Work request = Look through the material below. Copy each line that contains the string "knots".

Source records =

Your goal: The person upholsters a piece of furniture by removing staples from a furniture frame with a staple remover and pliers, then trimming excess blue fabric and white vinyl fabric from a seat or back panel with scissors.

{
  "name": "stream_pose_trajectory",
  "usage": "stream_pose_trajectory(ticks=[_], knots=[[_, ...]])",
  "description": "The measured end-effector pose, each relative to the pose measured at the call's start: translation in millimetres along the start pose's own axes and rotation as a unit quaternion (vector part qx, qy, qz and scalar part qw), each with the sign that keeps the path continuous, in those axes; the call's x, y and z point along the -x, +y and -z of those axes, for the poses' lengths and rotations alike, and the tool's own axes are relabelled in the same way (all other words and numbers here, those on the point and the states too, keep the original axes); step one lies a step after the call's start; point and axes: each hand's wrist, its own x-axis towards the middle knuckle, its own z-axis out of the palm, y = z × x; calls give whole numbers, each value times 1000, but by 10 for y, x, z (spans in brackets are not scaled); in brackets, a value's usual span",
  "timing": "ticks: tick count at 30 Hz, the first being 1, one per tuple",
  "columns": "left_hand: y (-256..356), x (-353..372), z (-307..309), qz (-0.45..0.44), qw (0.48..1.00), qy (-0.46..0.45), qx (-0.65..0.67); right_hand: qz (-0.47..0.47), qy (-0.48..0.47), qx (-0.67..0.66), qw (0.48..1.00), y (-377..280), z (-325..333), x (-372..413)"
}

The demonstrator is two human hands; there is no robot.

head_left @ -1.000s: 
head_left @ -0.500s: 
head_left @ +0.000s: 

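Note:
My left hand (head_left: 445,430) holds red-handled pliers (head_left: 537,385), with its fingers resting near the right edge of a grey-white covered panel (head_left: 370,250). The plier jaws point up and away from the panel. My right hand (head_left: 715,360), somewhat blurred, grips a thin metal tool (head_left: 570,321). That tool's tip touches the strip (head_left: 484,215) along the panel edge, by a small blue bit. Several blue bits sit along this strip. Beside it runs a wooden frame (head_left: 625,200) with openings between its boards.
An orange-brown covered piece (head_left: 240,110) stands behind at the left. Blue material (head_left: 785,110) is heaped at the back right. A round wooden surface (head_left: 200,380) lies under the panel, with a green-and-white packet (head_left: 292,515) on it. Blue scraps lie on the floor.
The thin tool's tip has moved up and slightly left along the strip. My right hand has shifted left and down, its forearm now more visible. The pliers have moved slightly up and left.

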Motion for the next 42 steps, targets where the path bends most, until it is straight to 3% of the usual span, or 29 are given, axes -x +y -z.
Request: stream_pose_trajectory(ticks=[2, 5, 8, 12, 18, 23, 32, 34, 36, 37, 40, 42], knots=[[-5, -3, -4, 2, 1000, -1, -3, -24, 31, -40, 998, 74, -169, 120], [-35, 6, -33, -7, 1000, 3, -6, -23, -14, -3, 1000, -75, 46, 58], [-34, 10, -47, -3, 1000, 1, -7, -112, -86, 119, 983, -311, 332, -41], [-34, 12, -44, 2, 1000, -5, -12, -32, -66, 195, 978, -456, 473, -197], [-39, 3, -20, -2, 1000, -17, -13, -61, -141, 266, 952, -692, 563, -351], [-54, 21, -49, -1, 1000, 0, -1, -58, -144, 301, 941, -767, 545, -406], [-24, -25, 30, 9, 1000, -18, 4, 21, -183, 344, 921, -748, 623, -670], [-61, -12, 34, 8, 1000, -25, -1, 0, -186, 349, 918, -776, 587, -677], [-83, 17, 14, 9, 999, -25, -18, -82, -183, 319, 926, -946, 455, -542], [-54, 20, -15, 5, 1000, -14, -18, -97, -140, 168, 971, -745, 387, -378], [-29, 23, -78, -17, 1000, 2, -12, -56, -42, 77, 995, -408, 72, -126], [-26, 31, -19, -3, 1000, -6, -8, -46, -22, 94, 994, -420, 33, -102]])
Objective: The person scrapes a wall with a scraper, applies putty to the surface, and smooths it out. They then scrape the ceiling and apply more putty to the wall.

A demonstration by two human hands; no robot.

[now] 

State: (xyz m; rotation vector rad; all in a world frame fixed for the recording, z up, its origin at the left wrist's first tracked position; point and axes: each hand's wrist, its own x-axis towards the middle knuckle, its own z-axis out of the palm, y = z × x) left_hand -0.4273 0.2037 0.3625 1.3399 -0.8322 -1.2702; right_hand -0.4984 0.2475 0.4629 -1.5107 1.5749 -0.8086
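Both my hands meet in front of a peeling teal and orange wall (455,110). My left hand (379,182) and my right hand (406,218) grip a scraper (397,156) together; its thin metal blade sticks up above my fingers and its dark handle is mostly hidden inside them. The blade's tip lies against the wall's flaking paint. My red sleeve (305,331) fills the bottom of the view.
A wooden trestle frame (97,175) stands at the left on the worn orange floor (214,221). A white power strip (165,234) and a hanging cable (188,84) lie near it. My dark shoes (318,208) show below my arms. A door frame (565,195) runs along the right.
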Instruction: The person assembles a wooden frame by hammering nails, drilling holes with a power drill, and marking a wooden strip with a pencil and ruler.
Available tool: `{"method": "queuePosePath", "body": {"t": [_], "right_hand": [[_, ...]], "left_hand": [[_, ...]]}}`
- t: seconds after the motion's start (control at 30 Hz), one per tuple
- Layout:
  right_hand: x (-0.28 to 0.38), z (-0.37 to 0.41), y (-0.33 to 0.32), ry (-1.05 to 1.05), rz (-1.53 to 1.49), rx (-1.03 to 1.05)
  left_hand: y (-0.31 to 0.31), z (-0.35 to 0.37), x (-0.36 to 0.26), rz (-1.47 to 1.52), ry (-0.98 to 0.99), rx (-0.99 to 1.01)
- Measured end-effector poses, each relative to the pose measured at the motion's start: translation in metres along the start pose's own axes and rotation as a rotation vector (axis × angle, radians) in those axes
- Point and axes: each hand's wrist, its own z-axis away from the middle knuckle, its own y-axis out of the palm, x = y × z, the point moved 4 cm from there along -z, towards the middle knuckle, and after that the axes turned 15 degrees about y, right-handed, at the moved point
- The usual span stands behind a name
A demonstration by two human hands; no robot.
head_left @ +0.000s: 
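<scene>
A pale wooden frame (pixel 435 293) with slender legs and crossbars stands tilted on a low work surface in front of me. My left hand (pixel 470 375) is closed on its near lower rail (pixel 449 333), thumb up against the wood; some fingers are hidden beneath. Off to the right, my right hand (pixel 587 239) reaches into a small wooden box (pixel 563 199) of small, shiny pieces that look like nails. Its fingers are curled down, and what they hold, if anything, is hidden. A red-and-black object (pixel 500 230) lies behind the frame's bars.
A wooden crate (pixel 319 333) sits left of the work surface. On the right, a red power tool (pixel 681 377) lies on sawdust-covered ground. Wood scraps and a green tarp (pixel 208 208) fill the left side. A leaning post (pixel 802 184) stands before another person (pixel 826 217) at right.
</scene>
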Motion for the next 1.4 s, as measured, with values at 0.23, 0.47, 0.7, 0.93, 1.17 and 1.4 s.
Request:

Output of the exercise =
  "usage": "stream_pose_trajectory(ticks=[_], knots=[[_, ...]])",
Request: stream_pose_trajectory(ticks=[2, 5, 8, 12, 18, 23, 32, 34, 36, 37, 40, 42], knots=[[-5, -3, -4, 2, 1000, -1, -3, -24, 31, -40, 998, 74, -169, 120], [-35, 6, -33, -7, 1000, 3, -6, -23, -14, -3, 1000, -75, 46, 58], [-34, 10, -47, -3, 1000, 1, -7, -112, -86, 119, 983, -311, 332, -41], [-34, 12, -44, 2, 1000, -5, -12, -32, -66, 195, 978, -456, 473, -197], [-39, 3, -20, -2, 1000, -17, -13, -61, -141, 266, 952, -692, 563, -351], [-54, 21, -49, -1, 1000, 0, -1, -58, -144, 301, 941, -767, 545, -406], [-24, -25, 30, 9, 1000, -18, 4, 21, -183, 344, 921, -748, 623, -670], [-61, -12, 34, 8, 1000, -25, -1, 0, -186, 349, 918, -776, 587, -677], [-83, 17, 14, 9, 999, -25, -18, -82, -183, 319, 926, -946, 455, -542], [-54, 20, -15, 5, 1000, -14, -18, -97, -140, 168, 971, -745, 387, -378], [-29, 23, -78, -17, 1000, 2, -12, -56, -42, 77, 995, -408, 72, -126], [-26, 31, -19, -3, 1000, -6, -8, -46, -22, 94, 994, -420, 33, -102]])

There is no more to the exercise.